- **Assignment**
Below is a listing. Output every line of it exactly.

- **Supplied data**
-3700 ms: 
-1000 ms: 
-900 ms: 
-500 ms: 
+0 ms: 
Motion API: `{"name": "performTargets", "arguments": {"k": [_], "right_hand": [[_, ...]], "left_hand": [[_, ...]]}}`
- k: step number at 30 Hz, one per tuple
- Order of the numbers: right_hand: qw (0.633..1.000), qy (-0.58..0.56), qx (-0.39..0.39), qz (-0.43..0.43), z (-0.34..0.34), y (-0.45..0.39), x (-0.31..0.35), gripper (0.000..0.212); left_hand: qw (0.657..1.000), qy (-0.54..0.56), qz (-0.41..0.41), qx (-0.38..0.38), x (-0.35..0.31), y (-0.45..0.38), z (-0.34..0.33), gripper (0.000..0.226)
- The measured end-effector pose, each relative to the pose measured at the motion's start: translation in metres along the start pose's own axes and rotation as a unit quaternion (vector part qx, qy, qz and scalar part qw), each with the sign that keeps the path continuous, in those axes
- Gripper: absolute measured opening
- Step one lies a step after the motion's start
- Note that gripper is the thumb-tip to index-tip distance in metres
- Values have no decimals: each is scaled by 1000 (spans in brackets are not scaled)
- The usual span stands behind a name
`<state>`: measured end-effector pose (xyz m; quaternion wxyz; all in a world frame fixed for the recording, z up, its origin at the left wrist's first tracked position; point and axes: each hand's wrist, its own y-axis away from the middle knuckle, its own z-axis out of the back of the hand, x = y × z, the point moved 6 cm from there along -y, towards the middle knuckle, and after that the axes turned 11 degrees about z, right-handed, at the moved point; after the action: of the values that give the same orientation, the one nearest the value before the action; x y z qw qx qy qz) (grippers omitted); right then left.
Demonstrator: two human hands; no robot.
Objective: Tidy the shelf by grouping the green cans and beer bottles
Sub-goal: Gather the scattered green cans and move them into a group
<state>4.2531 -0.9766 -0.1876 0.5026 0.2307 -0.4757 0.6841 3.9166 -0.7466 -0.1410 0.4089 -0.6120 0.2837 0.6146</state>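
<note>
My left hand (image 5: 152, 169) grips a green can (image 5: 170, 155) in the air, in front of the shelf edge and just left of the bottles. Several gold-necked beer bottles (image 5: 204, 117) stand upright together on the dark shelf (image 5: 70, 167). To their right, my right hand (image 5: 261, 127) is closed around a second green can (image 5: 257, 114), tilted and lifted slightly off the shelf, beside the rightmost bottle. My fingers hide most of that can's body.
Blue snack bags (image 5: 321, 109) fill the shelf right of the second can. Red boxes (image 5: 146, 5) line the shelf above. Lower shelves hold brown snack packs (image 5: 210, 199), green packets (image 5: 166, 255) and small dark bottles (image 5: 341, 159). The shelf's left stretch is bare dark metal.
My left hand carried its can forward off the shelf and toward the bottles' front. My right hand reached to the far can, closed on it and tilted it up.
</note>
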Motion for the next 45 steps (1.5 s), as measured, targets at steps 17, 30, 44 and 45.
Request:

- **Response**
-3700 ms: 
-1000 ms: 
-900 ms: 
-500 ms: 
+0 ms: 
Motion API: `{"name": "performTargets", "arguments": {"k": [_], "right_hand": [[_, ...]], "left_hand": [[_, ...]]}}`
- k: step number at 30 Hz, one per tuple
- Order of the numbers: right_hand: qw (0.633..1.000), qy (-0.58..0.56), qx (-0.39..0.39), qz (-0.43..0.43), z (-0.34..0.34), y (-0.45..0.39), x (-0.31..0.35), gripper (0.000..0.212); left_hand: qw (0.657..1.000), qy (-0.54..0.56), qz (-0.41..0.41), qx (-0.38..0.38), x (-0.35..0.31), y (-0.45..0.38), z (-0.34..0.33), gripper (0.000..0.226)
- The measured end-effector pose, each relative to the pose measured at the motion's start: translation in metres along the start pose's own axes and rotation as a unit quaternion (vector part qx, qy, qz and scalar part qw), each with the sign that keeps the path continuous, in those axes
- Gripper: absolute measured opening
- Step one lies a step after the motion's start
- Note that gripper is the thumb-tip to index-tip distance in metres
- Values have no decimals: each is scaled by 1000 (spans in brackets are not scaled)
- The usual span stands behind a name
`<state>`: measured end-effector pose (xyz m; quaternion wxyz; all in a world frame fixed for the recording, z up, its origin at the left wrist's first tracked position; point and axes: each hand's wrist, its own y-axis away from the middle knuckle, its own z-axis out of the back of the hand, x = y × z, the point moved 6 cm from there along -y, towards the middle knuckle, and after that the axes turned 11 degrees about z, right-handed, at the moved point; after the action: of the values that give the same orientation, the one nearest the value before the action; x y z qw qx qy qz) (grippers omitted); right then left.
Demonstrator: two human hands; no robot.
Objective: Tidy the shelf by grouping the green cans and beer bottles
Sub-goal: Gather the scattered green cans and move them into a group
<state>4.2531 -0.9766 -0.1876 0.5026 0.2307 -0.4757 0.6841 3.9166 -0.7466 -0.1410 0.4089 -0.6120 0.2837 0.6146</state>
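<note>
My left hand (image 5: 152, 169) grips a green can (image 5: 170, 155) in the air, in front of the shelf edge and just left of the bottles. Several gold-necked beer bottles (image 5: 204, 117) stand upright together on the dark shelf (image 5: 70, 167). To their right, my right hand (image 5: 261, 127) is closed around a second green can (image 5: 257, 114), tilted and lifted slightly off the shelf, beside the rightmost bottle. My fingers hide most of that can's body.
Blue snack bags (image 5: 321, 109) fill the shelf right of the second can. Red boxes (image 5: 146, 5) line the shelf above. Lower shelves hold brown snack packs (image 5: 210, 199), green packets (image 5: 166, 255) and small dark bottles (image 5: 341, 159). The shelf's left stretch is bare dark metal.
My left hand carried its can forward off the shelf and toward the bottles' front. My right hand reached to the far can, closed on it and tilted it up.
</note>
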Motion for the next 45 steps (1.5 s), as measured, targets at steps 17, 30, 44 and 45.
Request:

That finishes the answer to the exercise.